Understanding your client’s business and their market is the key to finding opportunities for price adjustments.
Analyze Their Financials
Understanding the client’s business is just one piece of the puzzle when making price adjustments. It’s also important to review their financials regularly to find areas where prices can be increased or offerings can be removed altogether.
Take a close look at the client’s expenses and profit and loss statements. Consider the following:
● When was the last time they increased their pricing?
● What prices need adjusting? For example, if your client sells products and the cost of materials has gone up, the cost of their goods should be adjusted accordingly. Inflation should be a consideration when adjusting prices.
● If they offer services, are they selling themselves short? Clients sometimes don’t realize just how much time they’re spending on tasks and may not factor in their time when pricing their services. When they really sit down and do the math, they find they’re earning less than their ideal hourly rate. A case like this (which is quite common) is a prime opportunity for a price increase.
Reviewing the client’s financials will help you both understand areas where prices can be adjusted or even identify services or products that are unprofitable and should be removed.
In some cases, you may find that your clients are charging far below what they should be charging. For example, an experienced professional can and should be charging higher than the market rate. This is yet another example where a client can raise rates and increase profitability.
Conducting financial reviews regularly can help clients change their pricing as needed and gradually over time rather than shocking customers or clients with a major price hike.
Create a Plan to Avoid Sticker Shocks
How often do your clients raise their prices?

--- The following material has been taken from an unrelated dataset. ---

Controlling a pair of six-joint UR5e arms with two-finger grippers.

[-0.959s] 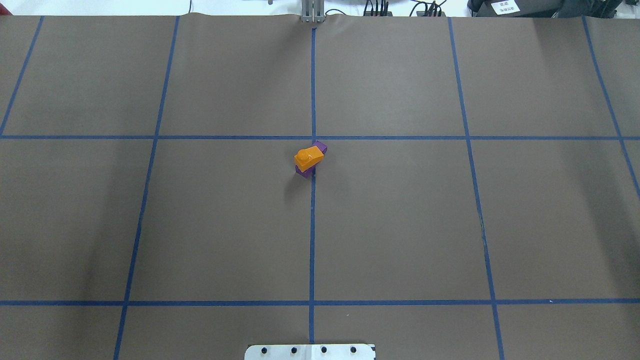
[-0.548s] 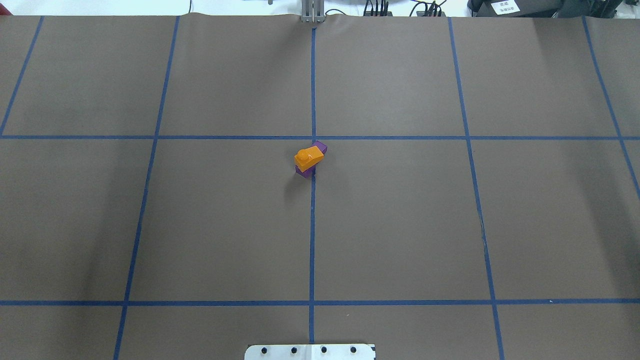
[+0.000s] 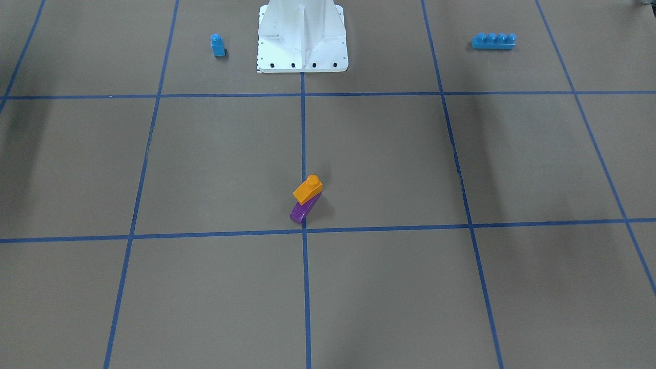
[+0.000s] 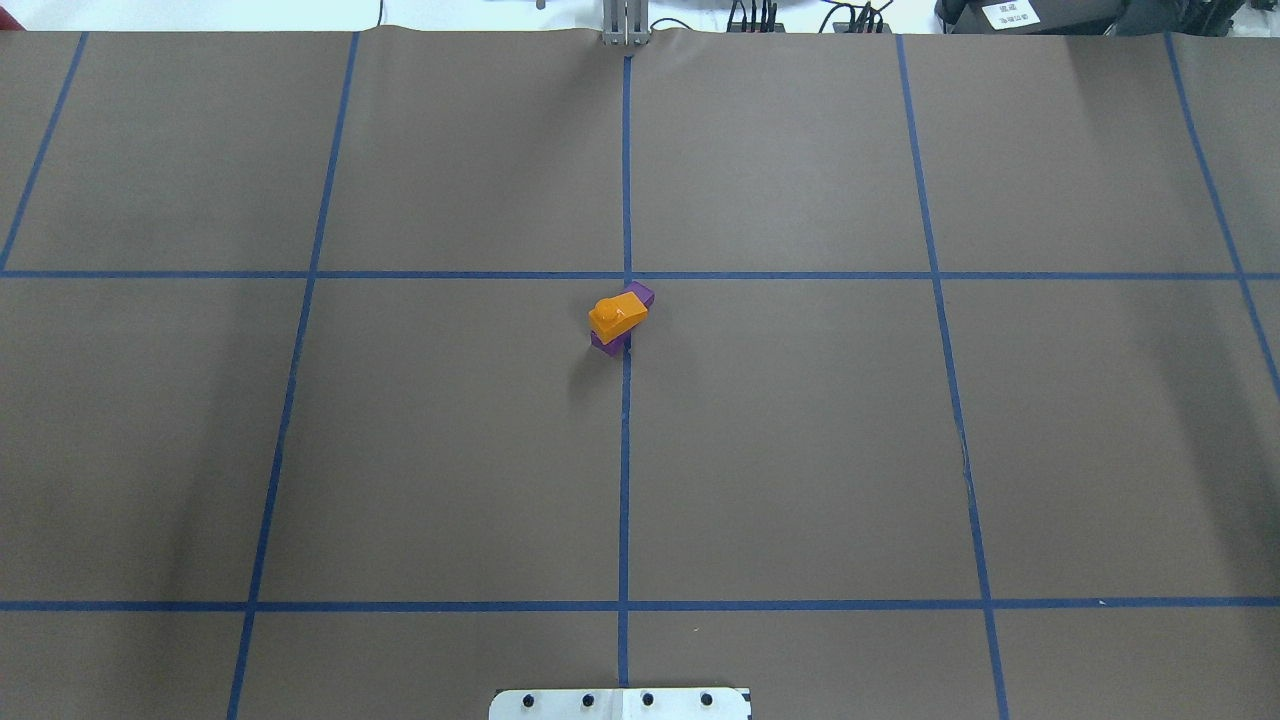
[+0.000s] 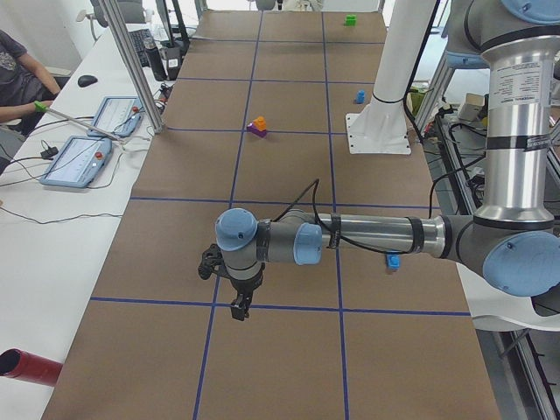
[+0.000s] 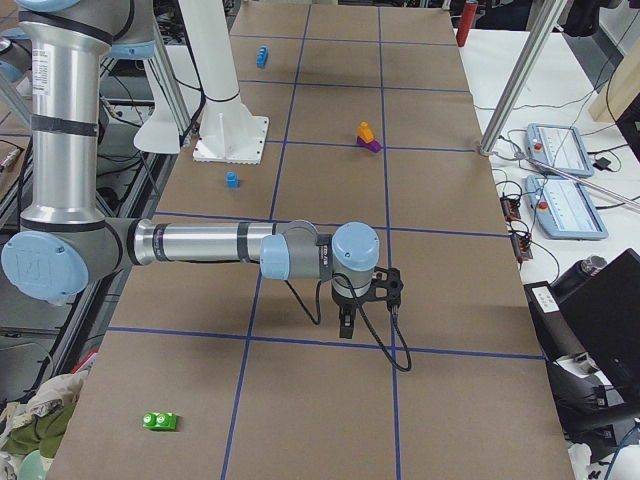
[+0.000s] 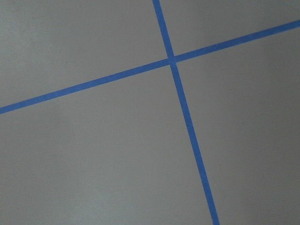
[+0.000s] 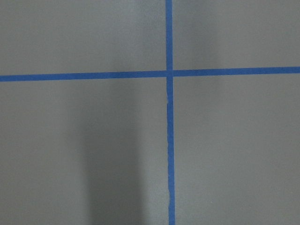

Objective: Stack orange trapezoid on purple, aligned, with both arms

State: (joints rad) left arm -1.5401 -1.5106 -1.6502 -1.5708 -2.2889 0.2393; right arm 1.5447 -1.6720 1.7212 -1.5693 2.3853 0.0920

Do they wait five years or even a decade to adjust their pricing? It’s never easy to raise the price of a product or service, but it is necessary.
Many clients procrastinate on price increases out of fear of losing customers or clients. When they ultimately take the dive and raise their rates, customers and clients feel the pain of sticker shock.
The better approach is to raise prices steadily and regularly. Customers or clients can likely handle a small yearly price increase. In times like these – when prices everywhere are rising – customers may not even notice the higher cost of the client’s products or services.
Encourage your clients to take this slow and steady approach to price increases so that they may remain profitable without compromising their customer base.
Pricing can be a sensitive topic for clients, but it’s important to address. As expenses rise, your clients need to raise their own prices accordingly and strategically. Understanding your client’s business and their financials can help you uncover opportunities for price increases and optimization of products or services. At the same time, offering this service can increase the value of your client services.